Tatiana de Francqueville est notre 13e « Parité en Portraits ». Aujourd’hui directrice générale de La Tribune...
Auteur
Juliette Podglajen
Publié le
7/1/2025

Tatiana de Francqueville est notre 13e « Parité en Portraits ». Aujourd’hui directrice générale de La Tribune, elle a trouvé sa vocation très tôt, notant l’importance de la capacité à s’imaginer dans un poste et dans un secteur. Son témoignage éclaire le rôle essentiel de chaque acteur - État, école, médias, directions d'entreprises, managers et salariés - pour atteindre la parité et l'égalité femmes-hommes.

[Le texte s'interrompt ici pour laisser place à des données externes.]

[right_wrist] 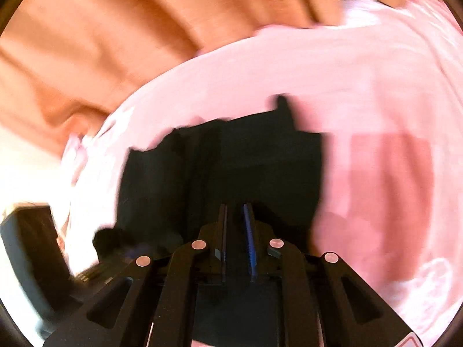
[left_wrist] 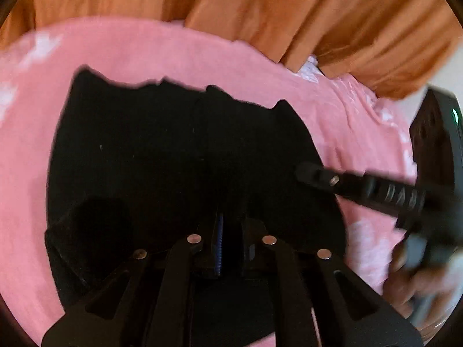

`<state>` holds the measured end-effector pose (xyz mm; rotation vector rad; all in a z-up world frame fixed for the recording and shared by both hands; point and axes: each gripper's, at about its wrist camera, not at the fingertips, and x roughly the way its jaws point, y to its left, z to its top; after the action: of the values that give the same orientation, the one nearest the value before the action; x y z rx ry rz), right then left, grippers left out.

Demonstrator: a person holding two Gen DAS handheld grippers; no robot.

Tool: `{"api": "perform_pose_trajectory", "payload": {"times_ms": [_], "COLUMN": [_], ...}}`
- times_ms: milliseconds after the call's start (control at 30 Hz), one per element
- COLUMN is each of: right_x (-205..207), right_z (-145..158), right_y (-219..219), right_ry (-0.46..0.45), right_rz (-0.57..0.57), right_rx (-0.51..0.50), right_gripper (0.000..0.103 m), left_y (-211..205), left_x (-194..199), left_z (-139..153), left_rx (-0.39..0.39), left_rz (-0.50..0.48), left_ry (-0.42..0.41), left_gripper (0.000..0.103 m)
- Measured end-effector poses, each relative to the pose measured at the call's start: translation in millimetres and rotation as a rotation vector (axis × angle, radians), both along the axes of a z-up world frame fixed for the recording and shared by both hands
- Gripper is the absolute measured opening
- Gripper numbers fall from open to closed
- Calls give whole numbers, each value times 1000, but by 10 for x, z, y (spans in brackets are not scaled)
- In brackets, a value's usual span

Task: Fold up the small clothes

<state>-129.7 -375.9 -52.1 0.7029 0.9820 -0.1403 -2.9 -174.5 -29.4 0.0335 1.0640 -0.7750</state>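
Observation:
A small black garment (left_wrist: 173, 159) lies spread on a pink sheet (left_wrist: 144, 49). My left gripper (left_wrist: 231, 231) sits low over its near edge, jaws close together with black cloth between them. My right gripper (left_wrist: 306, 173) reaches in from the right, its tips at the garment's right edge. In the right wrist view the same garment (right_wrist: 231, 159) lies under my right gripper (right_wrist: 235, 225), whose jaws are narrowly apart with dark cloth between them. That view is blurred by motion.
An orange curtain (left_wrist: 289, 14) hangs behind the bed, also in the right wrist view (right_wrist: 101, 29). The pink sheet (right_wrist: 347, 72) extends on all sides of the garment. The person's hand (left_wrist: 411, 283) holds the right gripper's handle at the right.

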Motion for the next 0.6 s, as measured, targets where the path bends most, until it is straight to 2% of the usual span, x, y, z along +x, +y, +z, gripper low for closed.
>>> {"api": "perform_pose_trajectory", "payload": {"times_ms": [33,100,133,167,200,233,267,333,400,500,600], "right_x": [-30,-55,-51,-43,-28,-28,3,47,92,172,218], "right_z": [-1,54,89,149,204,263,296,291,198,24,-45], "right_y": [-44,-42,-22,37,97,169,214,326,338,421,530], "right_ry": [1,-12,-22,-37,-56,-81,-93,-92,-69,-12,11], "right_rz": [-13,-4,14,41,64,85,96,115,117,105,115], "right_rx": [12,28,31,32,39,51,56,73,125,186,200], "right_gripper": [15,15,16,23,31,49,60,63,64,64,64], "left_y": [4,146,284,441,629,748,900,1100,1310,1555,1657], "left_x": [-35,-64,-107,-156,-204,-220,-209,-145,-45,14,-27], "left_z": [65,249,346,440,522,557,563,501,344,83,28], "left_rx": [6,-43,-84,-122,-149,-151,-129,-100,-79,-49,-53], "left_rz": [-12,-12,4,28,55,71,111,176,240,275,279], "left_ry": [-12,21,31,26,9,-3,-19,-5,59,165,182], "left_gripper": [22,56,65,77,81,81,81,81,81,81,81]}}
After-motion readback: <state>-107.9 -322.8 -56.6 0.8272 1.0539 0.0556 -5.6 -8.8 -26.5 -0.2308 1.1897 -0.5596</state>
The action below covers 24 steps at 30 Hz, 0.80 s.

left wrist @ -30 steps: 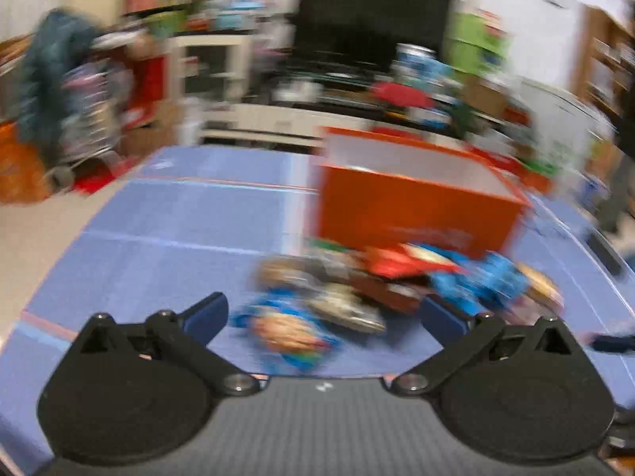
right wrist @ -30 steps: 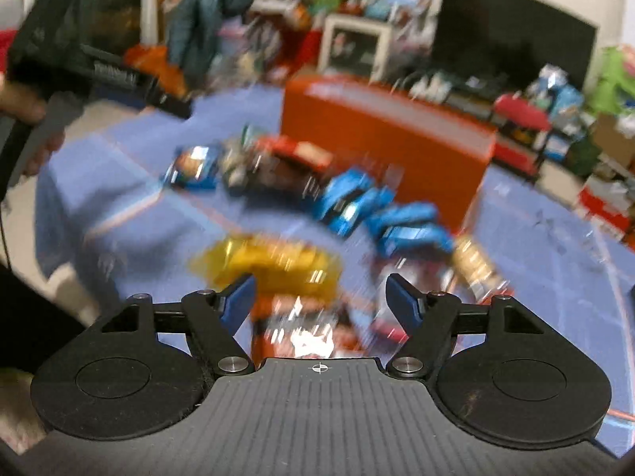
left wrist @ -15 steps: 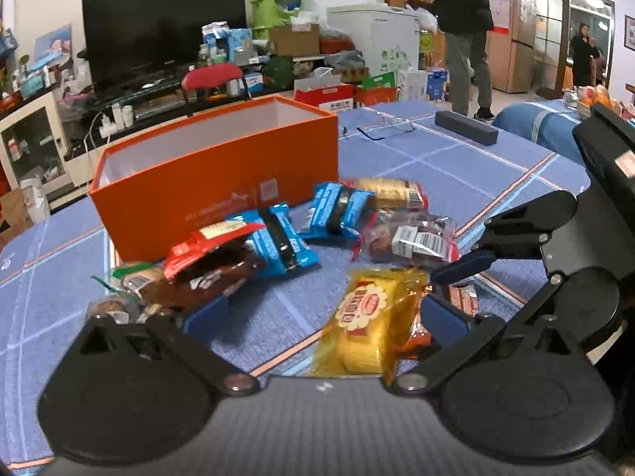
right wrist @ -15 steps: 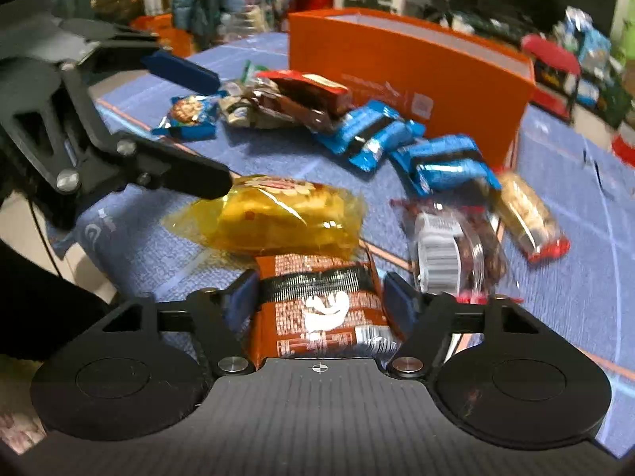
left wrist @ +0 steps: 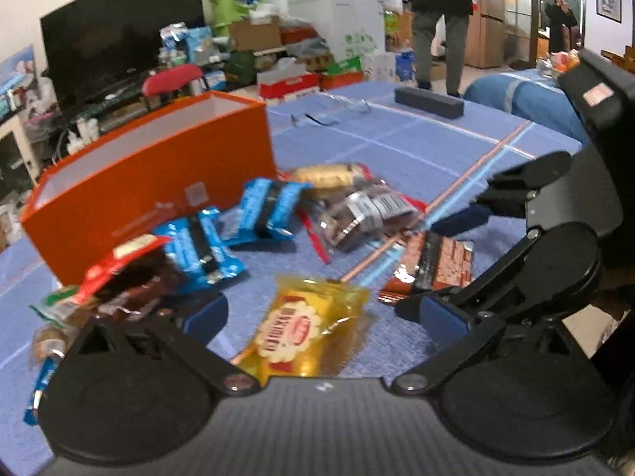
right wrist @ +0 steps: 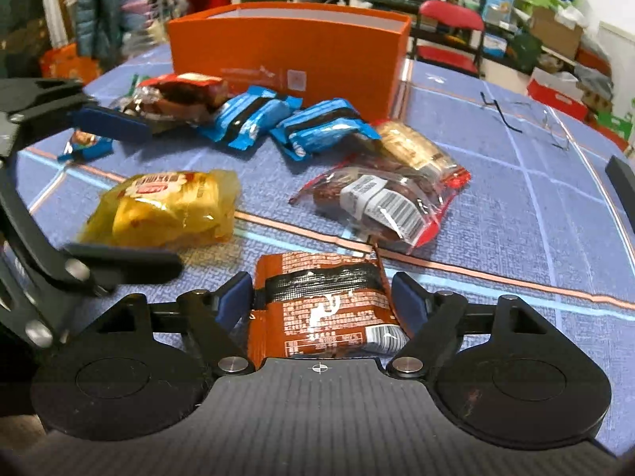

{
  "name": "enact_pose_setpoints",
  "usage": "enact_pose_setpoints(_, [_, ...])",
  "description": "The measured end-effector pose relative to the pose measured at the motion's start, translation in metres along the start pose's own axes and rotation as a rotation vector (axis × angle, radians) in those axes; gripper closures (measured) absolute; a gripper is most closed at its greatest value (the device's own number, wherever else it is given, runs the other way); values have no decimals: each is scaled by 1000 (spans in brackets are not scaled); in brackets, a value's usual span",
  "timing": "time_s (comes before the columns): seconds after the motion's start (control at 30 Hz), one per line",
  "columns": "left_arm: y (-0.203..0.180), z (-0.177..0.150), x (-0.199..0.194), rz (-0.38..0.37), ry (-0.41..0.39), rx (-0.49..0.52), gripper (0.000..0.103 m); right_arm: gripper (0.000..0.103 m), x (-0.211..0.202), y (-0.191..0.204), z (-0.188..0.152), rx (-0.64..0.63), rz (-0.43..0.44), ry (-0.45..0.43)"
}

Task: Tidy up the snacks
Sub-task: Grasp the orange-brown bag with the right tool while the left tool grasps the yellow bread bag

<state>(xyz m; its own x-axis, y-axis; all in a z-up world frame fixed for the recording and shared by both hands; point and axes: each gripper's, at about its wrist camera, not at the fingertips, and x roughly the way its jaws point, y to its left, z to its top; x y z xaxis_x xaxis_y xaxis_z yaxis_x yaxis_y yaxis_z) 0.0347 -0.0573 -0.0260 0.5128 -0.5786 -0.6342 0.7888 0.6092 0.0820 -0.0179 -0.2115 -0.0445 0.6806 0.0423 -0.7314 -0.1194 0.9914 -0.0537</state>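
The blue checked tablecloth (right wrist: 496, 214) carries everything, and the open orange box (right wrist: 289, 47) stands at its far side, nothing visible inside from here. In front of the box lies the loose heap of snacks: two blue packets (right wrist: 285, 123), a clear bag with a barcode label (right wrist: 381, 202), a yellow packet (right wrist: 166, 210) and, nearest, a brown packet (right wrist: 325, 309).

The right gripper (right wrist: 323, 301) straddles the brown packet, fingers spread about as wide as the packet and flanking its two edges, not yet pinching it. The left gripper (left wrist: 323, 317) is spread wide around the near end of the yellow packet, also gripping nothing.

To do the pick well, I would keep the right fingers low on the cloth, close squarely across the packet's middle — the film looks slippery and crushable — and lift only once it is firm. The two tools sit close together, so one should clear before the other swings to the box.

Against half a second ago, the right gripper sits lower and nearer over the brown packet, and the left has advanced on the yellow one — both views were smeared with motion a second back.
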Motion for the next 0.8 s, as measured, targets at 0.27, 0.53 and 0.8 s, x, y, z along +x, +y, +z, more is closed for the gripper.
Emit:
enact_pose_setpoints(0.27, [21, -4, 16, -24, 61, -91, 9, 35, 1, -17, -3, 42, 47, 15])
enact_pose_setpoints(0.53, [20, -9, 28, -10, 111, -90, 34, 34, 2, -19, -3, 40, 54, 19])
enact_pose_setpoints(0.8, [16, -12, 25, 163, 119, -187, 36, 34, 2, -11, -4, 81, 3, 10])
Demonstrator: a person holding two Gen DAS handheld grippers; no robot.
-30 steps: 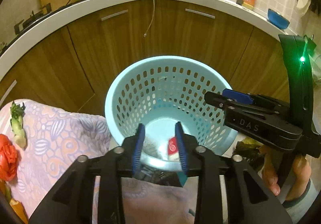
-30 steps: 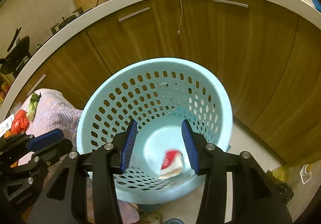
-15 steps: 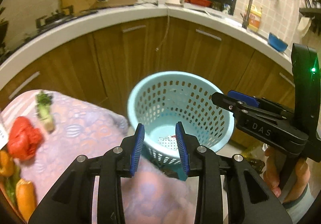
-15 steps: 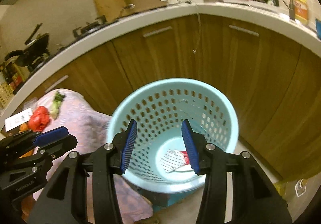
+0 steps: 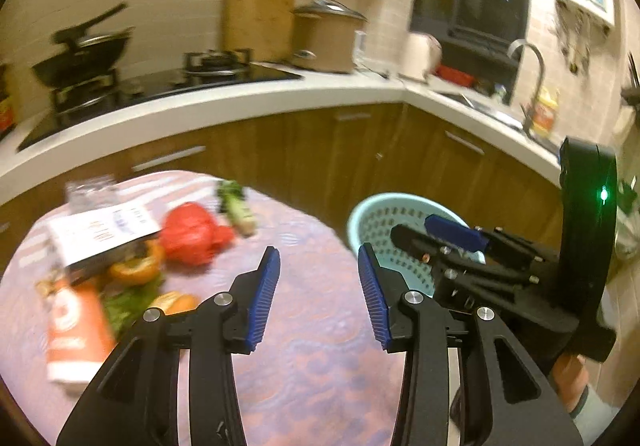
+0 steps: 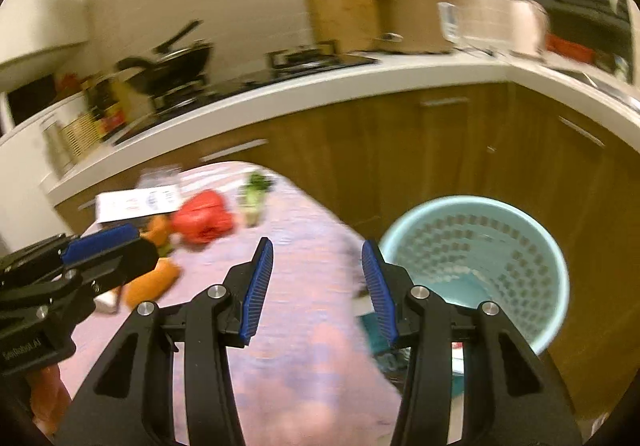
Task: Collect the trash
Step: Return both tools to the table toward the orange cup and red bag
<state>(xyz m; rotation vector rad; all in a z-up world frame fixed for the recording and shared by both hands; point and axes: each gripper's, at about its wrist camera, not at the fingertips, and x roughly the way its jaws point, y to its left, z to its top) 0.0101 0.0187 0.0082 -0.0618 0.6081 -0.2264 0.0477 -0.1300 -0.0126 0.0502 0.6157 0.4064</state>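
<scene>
The light blue perforated basket (image 5: pixel 380 214) (image 6: pixel 480 246) stands on the floor to the right of the cloth-covered table (image 5: pixel 320 346) (image 6: pixel 304 358). Trash lies on the table's far left: a red crumpled bag (image 5: pixel 192 232) (image 6: pixel 204 216), a white leaflet (image 5: pixel 104 230) (image 6: pixel 136 202), an orange carton (image 5: pixel 72 330), orange peels (image 5: pixel 136 266) and a green vegetable stalk (image 5: pixel 236 206) (image 6: pixel 254 194). My left gripper (image 5: pixel 318 258) hangs over the table with its jaws opening and nothing between them. My right gripper (image 6: pixel 317 250) is open and empty over the table's right edge.
A curved white counter (image 5: pixel 240 110) with brown cabinets runs behind. On it stand a wok (image 5: pixel 84 54), a hob, a cutting board (image 5: pixel 258 12), a cooker (image 5: pixel 326 36) and a sink tap (image 5: pixel 532 62). The picture is blurred by motion.
Both grippers rose and swung left, from above the basket to above the table. The basket now sits to the right, and the left jaws stand wider apart.
</scene>
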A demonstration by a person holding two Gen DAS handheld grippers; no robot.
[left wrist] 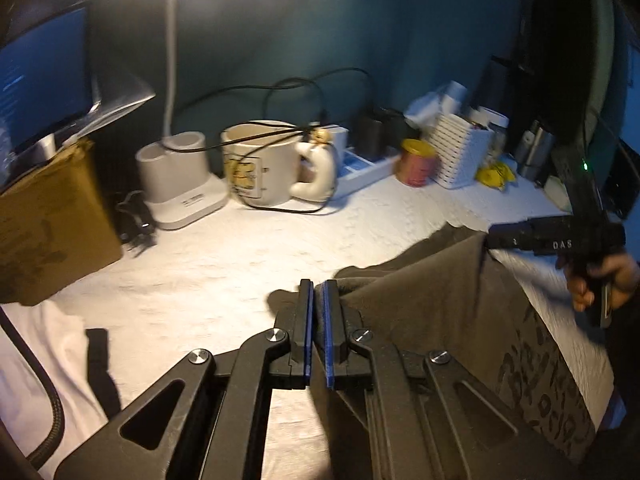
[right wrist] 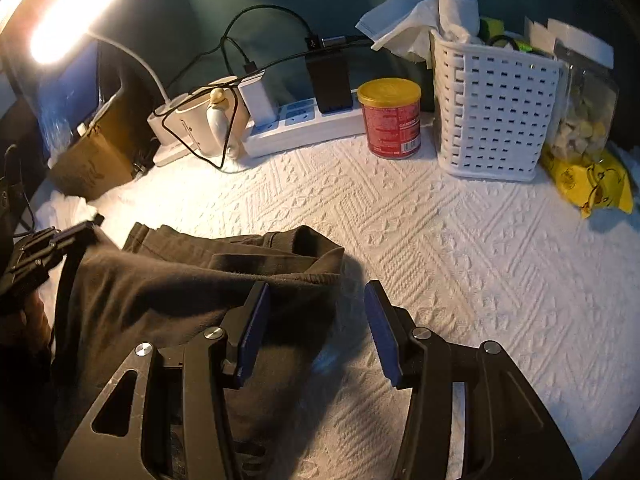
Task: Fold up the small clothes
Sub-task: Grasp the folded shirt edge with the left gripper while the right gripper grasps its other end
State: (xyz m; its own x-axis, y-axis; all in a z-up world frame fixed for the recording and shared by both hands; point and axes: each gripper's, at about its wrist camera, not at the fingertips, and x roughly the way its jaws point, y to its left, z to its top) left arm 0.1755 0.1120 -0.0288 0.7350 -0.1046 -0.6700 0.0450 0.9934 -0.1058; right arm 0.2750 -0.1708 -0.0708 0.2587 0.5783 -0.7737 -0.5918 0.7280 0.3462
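We see a dark shirt (right wrist: 192,280) lying bunched and not yet folded on the white cloth in front of the mug (left wrist: 260,164), our left gripper (left wrist: 318,292) pinching its edge, our right gripper (right wrist: 316,292) open beside it.

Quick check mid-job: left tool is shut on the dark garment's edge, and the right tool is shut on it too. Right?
Not quite. The left tool is shut on the dark garment, but the right tool is open, its pads apart over the garment's edge and gripping nothing. The right wrist view shows it.
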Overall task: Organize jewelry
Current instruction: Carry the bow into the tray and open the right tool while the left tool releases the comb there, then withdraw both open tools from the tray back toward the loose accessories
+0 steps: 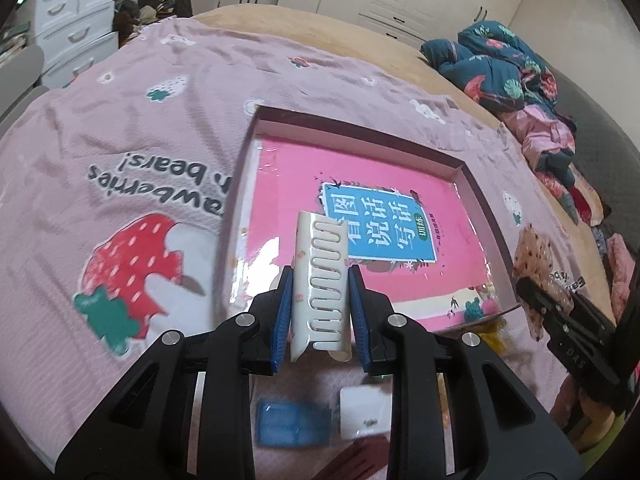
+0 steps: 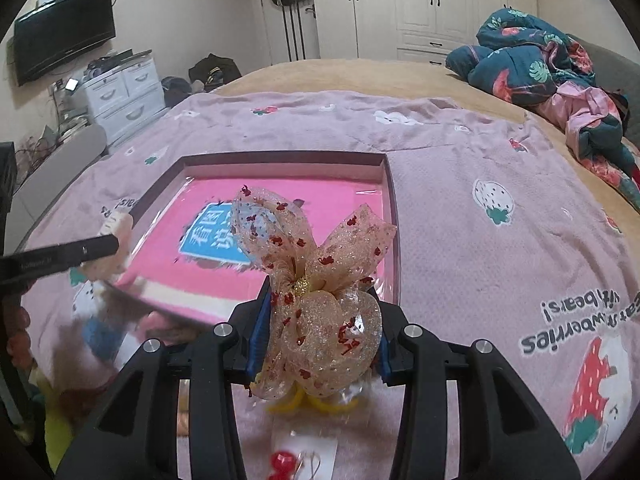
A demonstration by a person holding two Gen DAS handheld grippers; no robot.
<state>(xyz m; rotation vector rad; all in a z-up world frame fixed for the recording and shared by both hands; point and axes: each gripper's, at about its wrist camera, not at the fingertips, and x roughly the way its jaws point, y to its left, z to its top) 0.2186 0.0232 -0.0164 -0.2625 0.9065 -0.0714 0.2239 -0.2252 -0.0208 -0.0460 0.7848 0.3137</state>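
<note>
My left gripper [image 1: 320,280] is shut on a white hair clip with a comb-like slotted face [image 1: 322,276], held above the pink blanket near the front edge of a shallow box [image 1: 476,184] with a pink book inside. My right gripper [image 2: 318,312] is shut on a sheer gold glitter bow with red specks [image 2: 316,280], held above the box's near right corner [image 2: 390,216]. The right gripper and bow also show at the right edge of the left wrist view [image 1: 536,276]. The left gripper shows blurred at the left of the right wrist view [image 2: 96,248].
Below the left gripper lie a blue item [image 1: 294,424] and a white card [image 1: 366,412]. Below the right gripper lie yellow pieces [image 2: 296,402] and a card with a red ornament [image 2: 284,462]. Crumpled bedding [image 2: 560,76] lies far right. White drawers [image 2: 120,92] stand far left.
</note>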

Née en France de parents d’origine arménienne, Tatiana de Francqueville a poursuivi des études en école de commerce. Dès l’enfance, elle a une vocation : celle de travailler dans les médias. Après ses études, elle rejoint Les Échos, puis l’entreprise d'événementiel Artexis Easyfairs. Elle intègre ensuite le groupe de presse santé Global Média Santé, où elle grimpe tous les échelons jusqu’à devenir numéro deux du Groupe. En 2019, elle devient directrice Marketing et Développement à La Tribune avant d’en devenir la directrice générale.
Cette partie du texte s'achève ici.